Quem estará por ti, pequena?

estorias Quem vai te estender a mão, pequena, quando as injustiças do mundo ficarem grandes demais a ponto de te engolir? Eu bem sei que tu finges ter ombros mais fortes do que realmente são, e tentas esconder a dor de si mesma na esperança de que ninguém mais a descubra. Quantas máscaras tu tens usado para que não notem o peso dos teus passos? E teus disfarces, quanto custam?

Quem vai ler nos teus olhos, pequena, a agonia das noites em que as lágrimas derrubam as comportas do teu peito?

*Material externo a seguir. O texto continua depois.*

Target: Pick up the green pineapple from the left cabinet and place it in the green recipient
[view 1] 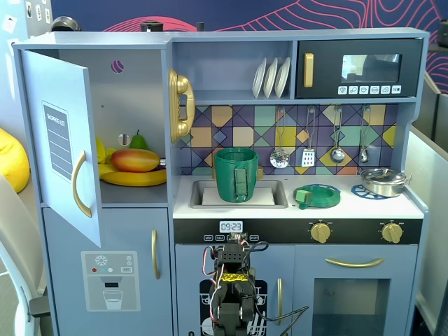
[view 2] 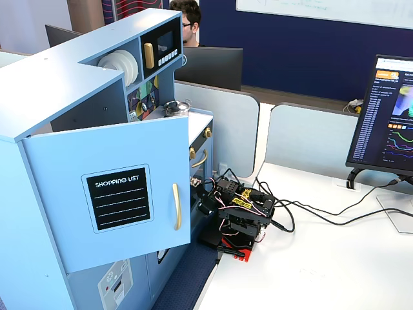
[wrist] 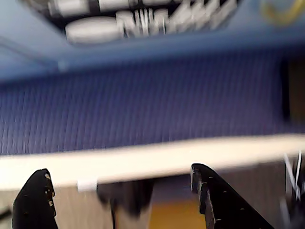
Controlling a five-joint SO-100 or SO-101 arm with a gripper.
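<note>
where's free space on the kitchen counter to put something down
Bare white counter lies between the flat green dish and the silver pot. The sink is filled by the green recipient. The cabinet shelf is crowded with fruit.

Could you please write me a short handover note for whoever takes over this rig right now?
Gripper: open and empty in the wrist view; the arm sits folded low in front of the toy kitchen.
Left cabinet: door swung open. On its shelf lie a mango, bananas and a pear; the green pineapple cannot be made out from here.
Green recipient: stands upright in the sink.
Done: nothing beyond the open door.
Left: locate the pineapple, grasp it, drop it in the recipient.
</note>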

Tu tentas disfarçar com uma pintura em frente ao espelho, mas por dentro, as retinas continuam em carne viva o dia inteiro. Quem se dará ao trabalho de te virar pelo avesso, te despir os medos e te fazer um curativo? Quem ao menos vai evitar te tocar as feridas? Se queres minha sinceridade, pequena, acho mesmo que não haverá nessa vida amor disposto a te fazer esquecer tantas cicatrizes. Não os culpe. E nem se culpe – não mais.

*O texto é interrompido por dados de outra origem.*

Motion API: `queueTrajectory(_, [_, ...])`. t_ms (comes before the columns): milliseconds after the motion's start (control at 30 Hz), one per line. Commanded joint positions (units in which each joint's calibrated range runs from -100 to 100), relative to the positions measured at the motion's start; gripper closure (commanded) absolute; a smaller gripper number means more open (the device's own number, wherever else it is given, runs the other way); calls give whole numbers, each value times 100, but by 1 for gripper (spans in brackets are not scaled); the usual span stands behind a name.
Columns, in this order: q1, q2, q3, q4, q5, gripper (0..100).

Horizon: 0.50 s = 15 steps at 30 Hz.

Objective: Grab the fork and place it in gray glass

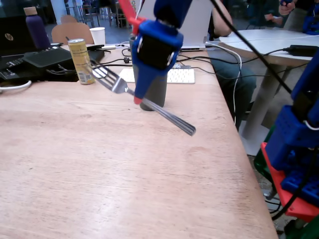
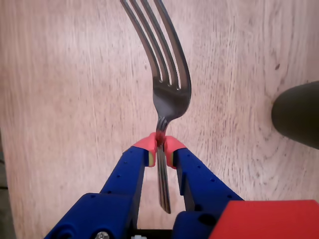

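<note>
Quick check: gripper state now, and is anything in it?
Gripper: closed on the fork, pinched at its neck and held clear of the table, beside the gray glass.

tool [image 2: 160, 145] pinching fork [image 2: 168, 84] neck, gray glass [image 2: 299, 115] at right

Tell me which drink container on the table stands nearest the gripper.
The gray glass, the dark tumbler right behind the gripper that holds the fork. The yellow can and white cup stand farther left in the fixed view.
</note>
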Motion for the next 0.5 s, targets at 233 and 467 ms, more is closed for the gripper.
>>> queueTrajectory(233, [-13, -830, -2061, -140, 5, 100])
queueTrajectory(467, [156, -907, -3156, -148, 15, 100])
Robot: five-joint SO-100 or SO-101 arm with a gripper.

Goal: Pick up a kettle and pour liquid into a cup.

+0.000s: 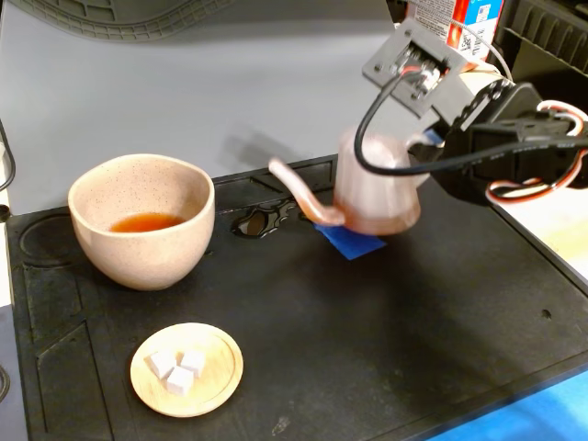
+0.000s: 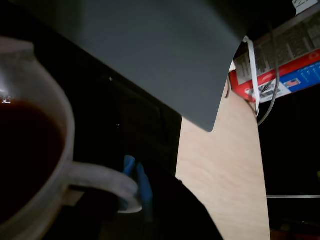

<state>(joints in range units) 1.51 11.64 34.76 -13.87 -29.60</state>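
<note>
The pale-pink kettle [image 1: 372, 188] stands right of centre in the fixed view, over blue tape [image 1: 352, 241] on the black mat [image 1: 367, 331], spout toward the speckled cup [image 1: 142, 220] holding orange-brown liquid [image 1: 145, 222]. The gripper [image 1: 432, 152] is at its handle side; whether it grips cannot be told.

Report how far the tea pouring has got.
Looks done: the cup already holds some orange-brown liquid. In hand: the kettle sits by the blue tape on the mat, apart from the cup, with the arm's tool at its handle; its grip is hidden. The wrist view shows liquid left in the kettle. Left: release or pour more, unclear.
</note>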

Quem vai te soprar ar, pequena, quando o silêncio te engasgar a ponto de roubar a respiração? Eu bem sei que tua coleção de palavras não ditas começou quase ao mesmo tempo em que aprendeste a dizê-las. Em prol de quem tu as tens guardado? Quem se oferecerá para dividir esse fardo? Alguém ouvirá o que gritam teus lábios imóveis? Eu tenho te falado, pequena, que a gente não pode se deixar partir em cacos para manter o outro inteiro. No fim, só o silêncio será testemunha do teu esforço em catá-los um a um.

Quem estará, ao menos uma vez, mais preocupado em dar do que em receber? Logo tu, pequena, que sempre estiveste a abrigar quem procurou consolo. Quem lembrará de bater na porta antes de entrar? Quem irá se dispor a arrumar a bagunça em vez espalhar novas angústias pelo chão? Alguém irá enxergar o teu desconsolo quando tu não tiveres mais força para ser abrigo?

Logo tu, pequena, que os marinheiros juram ser porto seguro. Eu bem sei que há tempos as ondas andam cavando buracos em teu peito e dissolvido os sonhos em areia. Terra firme agora é uma lenda rezada na incerteza. Não há bússola que te oriente para aonde ir e nem âncora que te diga por que ficar. Que dirão quando descobrirem quantas vezes tu já te afogaste em alto mar?